NCJ Number
147250
Date Published
1992
Length
179 pages
Annotation
This manual is designed to assist law enforcement, mental health, social services, and victim/witness professionals in the recovery of missing children and in the reunification with their families.
Abstract
The goals of the Reunification of Missing Children Project are to: (1) increase understanding of the factors that must be addressed in unifying missing children with their families; (2) identify promising strategies that assist families in adjusting to the return of a missing child; (3) identify support services, if any, that have been provided by the agencies involved in returning missing children; (4) identify techniques to assist custodial parents with the reunification of a returned child whose appearance and personality have changed or a returned child who was given negative information about the other parent; and (5) improve the capability of law enforcement, social services, and other community agencies to effectively reunify missing children with their families.
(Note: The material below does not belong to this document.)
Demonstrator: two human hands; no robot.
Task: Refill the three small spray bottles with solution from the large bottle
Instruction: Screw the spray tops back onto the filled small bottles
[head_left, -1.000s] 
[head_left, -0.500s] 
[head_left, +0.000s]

Persons who have completed this training program will understand: (1) the incidence of stranger and nonfamily abduction, family abduction, and runaways in the United States; (2) the characteristics of the child victim and abductor/exploiter experience; (3) the characteristics of the recovery and reunification experience for victims and families; (4) the specialized investigative and trial issues for cases where a crime is involved; (5) the specialized emotional and social adjustment issues facing recovered children and their families; (6) how to effectively assist in the recovery and reunification process; and (7) how to begin developing a coordinated, multiagency community approach to the recovery and reunification process.